O adiamento da cúpula da Comunidade dos Estados da America Latina e do Caribe (Celac), que deveria se realizar em Caracas na próxima terça-feira para coincidir com a celebração dos 200 anos da independência da Venezuela pelas mãos de Simon Bolívar, equivale a um alerta sobre a saúde do caudilho Hugo Chávez. Há três semanas, ele foi submetido ao que teria sido uma cirurgia de emergência para a remoção de um abscesso pélvico. Desde então, permanece em Havana, em tratamento "sumamente estrito".
O seu mais recente sinal de vida foi um vídeo de 20 minutos, levado ao ar anteontem, em que aparece, emagrecido, com o seu mentor Fidel Castro, este reduzido a pele e ossos. Os dois fingem estar concentrados em ler e comentar a edição da véspera do Granma, o órgão oficial do regime cubano. O cinegrafista foi orientado a focalizar a data do jornal para que não houvesse dúvidas sobre a atualidade da cena. Mas quase tudo são dúvidas sobre o estado clínico de Chávez – e, evidentemente, o futuro da Venezuela.
A única certeza é de que, vítima de um abscesso, ou de um câncer de próstata, como se especula, ou ainda de outra enfermidade, o protoditador vai muito mal. Ou porque não está se recuperando tão rapidamente como desejaria de seja lá o que o tenha acometido ou porque a sua condição pode ter se tornado terminal. Na semana passada, o chanceler venezuelano Nicolás Maduro deixou escapar que Chávez "luta pela vida". De fato, só uma adversidade extrema o impediria de ser o protagonista do grande espetáculo coreografado para o 5 de julho.
Ele teria a glória de presidir a um encontro, reunindo dirigentes de uma trintena de países, do organismo que concebeu para isolar da comunidade hemisférica o vilipendiado Império, como se refere aos Estados Unidos. E isso no dia ideal para confundir definitivamente a sua imagem com a do libertador Bolívar, de quem se pretende a reencarnação. Mais do que nunca Chávez precisa legitimar perante os venezuelanos essa fictícia identidade. No seu terceiro mandato desde que ascendeu ao poder, em 1999, com uma nova eleição no ano que vem para governar até 2018, tem pela frente uma oposição finalmente unida e provavelmente apta a capitalizar os desastres do chavismo.

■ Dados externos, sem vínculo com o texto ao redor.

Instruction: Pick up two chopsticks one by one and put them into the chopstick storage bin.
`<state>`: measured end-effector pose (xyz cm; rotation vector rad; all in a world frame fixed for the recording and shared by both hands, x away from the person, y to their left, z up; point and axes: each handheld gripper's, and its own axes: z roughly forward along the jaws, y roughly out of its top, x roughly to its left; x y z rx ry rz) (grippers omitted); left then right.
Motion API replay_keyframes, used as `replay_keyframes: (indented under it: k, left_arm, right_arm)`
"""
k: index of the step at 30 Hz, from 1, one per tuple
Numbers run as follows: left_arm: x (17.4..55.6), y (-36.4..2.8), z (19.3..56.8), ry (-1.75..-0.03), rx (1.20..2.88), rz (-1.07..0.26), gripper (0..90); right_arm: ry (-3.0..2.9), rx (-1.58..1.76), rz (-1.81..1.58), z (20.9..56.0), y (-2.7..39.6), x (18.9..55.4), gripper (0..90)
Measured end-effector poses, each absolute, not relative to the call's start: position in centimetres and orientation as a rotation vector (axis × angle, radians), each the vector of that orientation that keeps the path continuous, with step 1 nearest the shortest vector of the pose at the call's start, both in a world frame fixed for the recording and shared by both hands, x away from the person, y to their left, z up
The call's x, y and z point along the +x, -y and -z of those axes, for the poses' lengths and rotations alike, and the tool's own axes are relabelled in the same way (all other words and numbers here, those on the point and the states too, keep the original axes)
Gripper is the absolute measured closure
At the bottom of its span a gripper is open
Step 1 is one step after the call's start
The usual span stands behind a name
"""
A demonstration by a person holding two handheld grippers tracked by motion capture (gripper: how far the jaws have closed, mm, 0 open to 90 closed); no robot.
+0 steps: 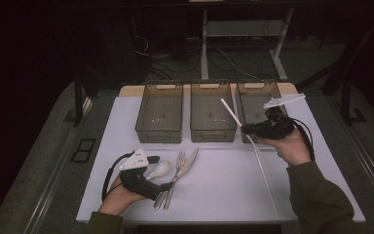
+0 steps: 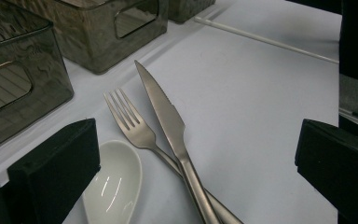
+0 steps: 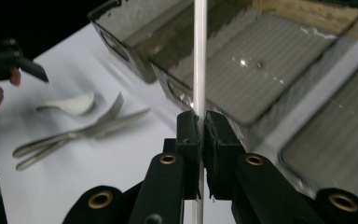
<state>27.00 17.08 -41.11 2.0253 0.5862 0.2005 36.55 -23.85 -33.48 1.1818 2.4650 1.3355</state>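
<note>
Right claw (image 3: pixel 199 128) clamped on white stick (image 3: pixel 199 56), raised over smoky bins (image 3: pixel 261 70); spoon (image 3: pixel 70 103), fork (image 3: pixel 103 114), knife (image 3: pixel 116 123) lie on desk (image 3: pixel 98 172) beyond.

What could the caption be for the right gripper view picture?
The right claw pinches a white chopstick above smoky plastic bins.

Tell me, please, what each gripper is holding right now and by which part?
The right gripper is shut on the white chopstick, partway along its shaft, one end pointing toward the bins. The left gripper is open, holding nothing.
</note>
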Motion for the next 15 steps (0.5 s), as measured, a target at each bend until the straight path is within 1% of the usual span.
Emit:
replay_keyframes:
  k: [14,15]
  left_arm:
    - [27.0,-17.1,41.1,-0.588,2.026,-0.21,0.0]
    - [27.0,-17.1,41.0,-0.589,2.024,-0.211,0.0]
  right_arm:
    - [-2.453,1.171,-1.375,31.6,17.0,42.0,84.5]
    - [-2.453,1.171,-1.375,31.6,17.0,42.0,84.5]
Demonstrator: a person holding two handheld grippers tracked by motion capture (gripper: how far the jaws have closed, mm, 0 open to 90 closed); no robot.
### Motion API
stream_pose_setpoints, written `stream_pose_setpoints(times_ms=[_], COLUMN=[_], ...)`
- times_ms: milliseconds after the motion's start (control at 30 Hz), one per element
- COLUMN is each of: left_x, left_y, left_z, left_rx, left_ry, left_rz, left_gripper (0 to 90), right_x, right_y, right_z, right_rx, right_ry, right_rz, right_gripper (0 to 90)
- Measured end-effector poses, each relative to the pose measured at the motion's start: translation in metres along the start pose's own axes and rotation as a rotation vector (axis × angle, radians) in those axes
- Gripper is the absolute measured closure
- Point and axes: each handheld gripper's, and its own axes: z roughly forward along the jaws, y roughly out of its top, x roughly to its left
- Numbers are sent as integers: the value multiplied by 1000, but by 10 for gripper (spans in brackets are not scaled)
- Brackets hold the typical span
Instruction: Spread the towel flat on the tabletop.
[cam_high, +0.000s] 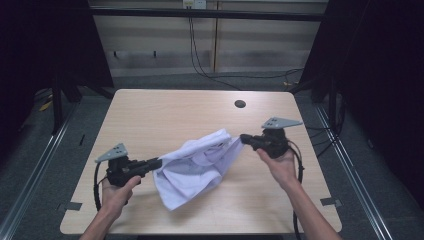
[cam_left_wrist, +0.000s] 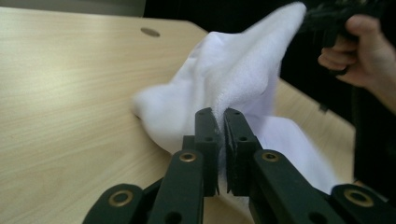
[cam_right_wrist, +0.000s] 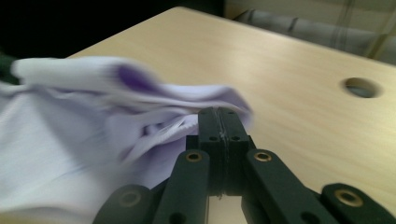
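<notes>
Two grippers: both clamp one white cloth (cam_high: 192, 167) and hold it stretched above the table (cam_high: 150, 115).
Left gripper (cam_high: 159, 162): jaws pinched nearly shut on the cloth's near-left edge, fabric caught between the pads (cam_left_wrist: 211, 135).
Right gripper (cam_high: 243, 138): jaws closed tight on the far-right corner, beside the table's cable hole (cam_high: 240, 104).
Cloth: bunched in the middle, lower folds sagging toward the tabletop.
Doing it well: probably draw both hands apart evenly and level, keeping tension gentle so neither corner slips free.
</notes>
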Motion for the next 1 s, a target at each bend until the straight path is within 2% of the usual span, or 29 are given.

A Venezuela é uma antevisão do que poderia ser o "socialismo do século 21" propagado pelo autocrata para cobrir a nudez de suas ambições pessoais. A economia do país cambaleia, a inflação é alta, a escassez de produtos e os apagões de eletricidade tornaram-se crônicos, a administração combina incompetência, corrupção e favorecimento, a criminalidade é endêmica, o controle dos órgãos estatais foi em boa medida terceirizado para Cuba, a imprensa vive intimidada e as instituições democráticas se parecem com o decrépito casario da Velha Havana depois de meio século de castrismo.
Fosse o vizinho país um efetivo Estado de direito, Chávez não só não poderia governar do exterior, como os seus aliados alegam (ou alegavam) que faz, nem tampouco as autoridades venezuelanas poderiam escamotear a verdade sobre o quadro clínico do chefe. Mais importante ainda, ele já teria se licenciado, deixando o Palácio Miraflores aos cuidados do vice-presidente, Elías Jaua. Mas, sendo o que é a Venezuela bolivariana, nem é certo que ele assuma caso tarde a recuperação de Chávez ou o seu impedimento venha a ser definitivo.
São ominosos os rumores de que, em qualquer dessas hipóteses, ascenderá outro Chávez – o seu irmão mais velho, Adán, de 58 anos, governador de Barinas, Estado de origem e feudo político da família. Para se ter ideia, ele é considerado mais radical que o caçula. No vácuo político que se abriu na Venezuela desde a permanência forçada de Chávez em Cuba, não escapou aos observadores a desenvoltura com que Adán passou a se movimentar, além de ir e vir de Havana. No último fim de semana, Adán advertiu que seria "imperdoável" privilegiar as eleições, em detrimento do uso da força, como método para "aplicar e desenvolver o programa revolucionário" no país.
Em Cuba, Raúl Castro se revelou menos dogmático do que o irmão Fidel. A sina da Venezuela poderá ser pior.